* ABOUT THIS EXERCISE *
All that should be output is the block of lines below from the line with "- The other" to the line with "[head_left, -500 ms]", both included, exactly as written.

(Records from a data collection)

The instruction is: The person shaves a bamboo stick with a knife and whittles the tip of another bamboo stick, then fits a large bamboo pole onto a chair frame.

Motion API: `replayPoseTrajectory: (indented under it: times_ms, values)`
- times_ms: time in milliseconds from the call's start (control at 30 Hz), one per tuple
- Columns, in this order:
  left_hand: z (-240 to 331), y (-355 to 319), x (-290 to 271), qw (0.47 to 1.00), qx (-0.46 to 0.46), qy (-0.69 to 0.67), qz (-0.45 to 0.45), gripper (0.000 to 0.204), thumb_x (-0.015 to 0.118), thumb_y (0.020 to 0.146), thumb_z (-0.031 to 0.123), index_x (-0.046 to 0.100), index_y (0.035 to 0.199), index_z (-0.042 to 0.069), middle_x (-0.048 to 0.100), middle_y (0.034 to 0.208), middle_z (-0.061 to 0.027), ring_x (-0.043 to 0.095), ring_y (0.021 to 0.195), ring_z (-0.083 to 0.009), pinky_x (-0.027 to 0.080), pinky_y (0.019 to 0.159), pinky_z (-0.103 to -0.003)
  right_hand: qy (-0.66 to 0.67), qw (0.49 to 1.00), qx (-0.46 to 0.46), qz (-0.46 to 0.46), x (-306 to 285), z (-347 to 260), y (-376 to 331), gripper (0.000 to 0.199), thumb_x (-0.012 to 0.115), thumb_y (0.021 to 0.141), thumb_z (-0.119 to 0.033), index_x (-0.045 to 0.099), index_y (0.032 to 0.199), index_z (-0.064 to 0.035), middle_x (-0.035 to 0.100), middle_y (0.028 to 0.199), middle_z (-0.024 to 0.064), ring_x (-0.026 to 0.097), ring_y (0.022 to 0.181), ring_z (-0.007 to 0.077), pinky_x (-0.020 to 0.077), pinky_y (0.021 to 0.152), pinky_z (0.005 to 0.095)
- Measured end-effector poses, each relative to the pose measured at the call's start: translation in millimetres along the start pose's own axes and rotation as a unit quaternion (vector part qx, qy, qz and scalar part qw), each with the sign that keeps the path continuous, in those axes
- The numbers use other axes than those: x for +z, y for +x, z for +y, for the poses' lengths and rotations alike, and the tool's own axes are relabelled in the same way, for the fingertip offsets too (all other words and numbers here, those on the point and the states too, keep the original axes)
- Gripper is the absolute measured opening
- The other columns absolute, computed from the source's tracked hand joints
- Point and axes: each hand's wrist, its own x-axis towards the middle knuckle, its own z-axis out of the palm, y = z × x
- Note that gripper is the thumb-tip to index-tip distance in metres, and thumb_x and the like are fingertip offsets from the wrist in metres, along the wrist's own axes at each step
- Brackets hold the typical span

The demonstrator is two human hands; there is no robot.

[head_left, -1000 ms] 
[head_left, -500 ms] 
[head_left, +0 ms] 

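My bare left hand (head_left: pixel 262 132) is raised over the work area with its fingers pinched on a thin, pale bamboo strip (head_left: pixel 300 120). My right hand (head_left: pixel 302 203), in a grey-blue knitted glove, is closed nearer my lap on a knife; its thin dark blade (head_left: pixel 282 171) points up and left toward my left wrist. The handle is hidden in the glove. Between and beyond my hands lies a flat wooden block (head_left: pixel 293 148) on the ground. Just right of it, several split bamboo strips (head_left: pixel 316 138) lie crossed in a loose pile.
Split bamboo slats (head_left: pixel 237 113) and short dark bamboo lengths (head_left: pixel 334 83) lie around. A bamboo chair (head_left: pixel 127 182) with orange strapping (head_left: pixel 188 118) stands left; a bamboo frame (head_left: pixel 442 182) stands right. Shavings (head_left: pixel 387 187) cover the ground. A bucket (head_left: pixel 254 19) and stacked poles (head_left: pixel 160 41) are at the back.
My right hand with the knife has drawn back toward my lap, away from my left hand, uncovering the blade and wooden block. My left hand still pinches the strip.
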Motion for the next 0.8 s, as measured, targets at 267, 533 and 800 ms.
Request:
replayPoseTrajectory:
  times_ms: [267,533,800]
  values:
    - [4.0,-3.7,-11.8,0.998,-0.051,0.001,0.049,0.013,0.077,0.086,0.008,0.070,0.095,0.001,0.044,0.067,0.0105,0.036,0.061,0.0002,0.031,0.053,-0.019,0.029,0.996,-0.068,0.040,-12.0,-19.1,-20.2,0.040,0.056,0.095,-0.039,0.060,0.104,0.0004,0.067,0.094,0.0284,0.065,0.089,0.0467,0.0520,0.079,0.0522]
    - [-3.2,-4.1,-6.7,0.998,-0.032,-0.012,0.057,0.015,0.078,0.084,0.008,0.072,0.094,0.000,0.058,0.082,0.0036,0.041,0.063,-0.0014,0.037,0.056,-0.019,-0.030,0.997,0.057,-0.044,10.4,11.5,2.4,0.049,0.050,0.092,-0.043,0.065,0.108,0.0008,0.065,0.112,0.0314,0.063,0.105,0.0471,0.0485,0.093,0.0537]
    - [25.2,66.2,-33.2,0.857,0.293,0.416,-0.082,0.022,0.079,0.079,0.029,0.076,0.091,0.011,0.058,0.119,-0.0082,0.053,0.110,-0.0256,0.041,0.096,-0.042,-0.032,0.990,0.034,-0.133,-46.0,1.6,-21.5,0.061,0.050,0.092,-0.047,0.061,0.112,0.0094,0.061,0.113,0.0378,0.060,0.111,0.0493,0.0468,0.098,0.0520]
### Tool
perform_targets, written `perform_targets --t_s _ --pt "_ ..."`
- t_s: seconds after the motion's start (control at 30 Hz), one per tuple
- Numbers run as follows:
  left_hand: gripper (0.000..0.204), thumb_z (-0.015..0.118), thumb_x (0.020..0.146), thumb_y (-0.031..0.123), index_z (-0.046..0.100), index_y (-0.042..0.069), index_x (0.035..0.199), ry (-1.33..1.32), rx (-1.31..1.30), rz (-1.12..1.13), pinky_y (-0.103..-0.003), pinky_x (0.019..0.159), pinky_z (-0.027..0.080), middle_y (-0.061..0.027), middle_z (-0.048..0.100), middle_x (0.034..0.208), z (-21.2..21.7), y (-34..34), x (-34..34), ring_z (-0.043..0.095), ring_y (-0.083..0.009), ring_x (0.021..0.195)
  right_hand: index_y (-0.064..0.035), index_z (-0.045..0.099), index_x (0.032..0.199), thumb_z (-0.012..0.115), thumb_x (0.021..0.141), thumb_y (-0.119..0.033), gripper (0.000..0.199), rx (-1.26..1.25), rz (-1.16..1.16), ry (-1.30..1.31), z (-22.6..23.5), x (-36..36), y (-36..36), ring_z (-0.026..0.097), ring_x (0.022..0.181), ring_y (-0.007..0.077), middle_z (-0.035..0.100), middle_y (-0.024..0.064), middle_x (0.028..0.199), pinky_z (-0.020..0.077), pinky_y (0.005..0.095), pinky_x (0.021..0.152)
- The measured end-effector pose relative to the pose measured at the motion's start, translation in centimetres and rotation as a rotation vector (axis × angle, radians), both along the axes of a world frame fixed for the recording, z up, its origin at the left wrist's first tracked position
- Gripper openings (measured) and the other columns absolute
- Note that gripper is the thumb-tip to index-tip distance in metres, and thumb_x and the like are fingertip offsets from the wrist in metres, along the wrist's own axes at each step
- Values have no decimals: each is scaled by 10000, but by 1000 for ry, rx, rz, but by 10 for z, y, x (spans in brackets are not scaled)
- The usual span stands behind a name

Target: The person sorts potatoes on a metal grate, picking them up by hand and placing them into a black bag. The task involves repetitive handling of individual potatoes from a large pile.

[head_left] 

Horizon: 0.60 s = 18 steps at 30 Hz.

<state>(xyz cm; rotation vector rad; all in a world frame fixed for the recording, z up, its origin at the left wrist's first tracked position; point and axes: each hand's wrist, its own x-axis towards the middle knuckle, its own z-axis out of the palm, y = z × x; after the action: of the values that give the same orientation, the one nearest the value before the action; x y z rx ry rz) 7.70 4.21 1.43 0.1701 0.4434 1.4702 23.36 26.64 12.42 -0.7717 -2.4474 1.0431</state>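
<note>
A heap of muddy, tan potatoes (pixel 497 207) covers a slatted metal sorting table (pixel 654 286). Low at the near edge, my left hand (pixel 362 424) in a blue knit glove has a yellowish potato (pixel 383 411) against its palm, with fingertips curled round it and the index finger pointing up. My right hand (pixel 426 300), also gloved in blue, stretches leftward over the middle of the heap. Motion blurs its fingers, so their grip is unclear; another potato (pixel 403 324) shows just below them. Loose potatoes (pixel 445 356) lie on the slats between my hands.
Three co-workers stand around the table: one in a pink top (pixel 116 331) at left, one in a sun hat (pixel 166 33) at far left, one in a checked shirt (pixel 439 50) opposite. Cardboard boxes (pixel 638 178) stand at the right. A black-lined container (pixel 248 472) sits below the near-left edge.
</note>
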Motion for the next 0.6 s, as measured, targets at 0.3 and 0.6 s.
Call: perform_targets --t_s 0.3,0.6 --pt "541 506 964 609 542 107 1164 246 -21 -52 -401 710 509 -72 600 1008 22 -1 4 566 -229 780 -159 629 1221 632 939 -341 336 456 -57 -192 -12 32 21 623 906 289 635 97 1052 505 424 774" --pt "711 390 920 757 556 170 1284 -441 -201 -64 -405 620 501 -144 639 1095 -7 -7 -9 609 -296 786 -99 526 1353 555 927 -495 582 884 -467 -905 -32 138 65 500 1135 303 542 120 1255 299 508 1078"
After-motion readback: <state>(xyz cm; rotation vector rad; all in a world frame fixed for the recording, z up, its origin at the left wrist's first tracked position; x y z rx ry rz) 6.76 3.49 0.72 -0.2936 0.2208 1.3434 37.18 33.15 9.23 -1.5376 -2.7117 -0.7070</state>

* RESULT OF THIS EXERCISE *
- The other columns absolute, computed from the source's tracked hand joints
- Point and axes: each hand's wrist, its own x-axis towards the middle knuckle, its own z-axis out of the palm, y = z × x
- Note that gripper is the thumb-tip to index-tip distance in metres, and thumb_x and the like are fingertip offsets from the wrist in metres, along the wrist's own axes at each step
- Brackets hold the typical span

The demonstrator is two human hands; there is no robot.

[head_left, -1000 ms] 
[head_left, -500 ms] 

What this exercise needed has been supplied.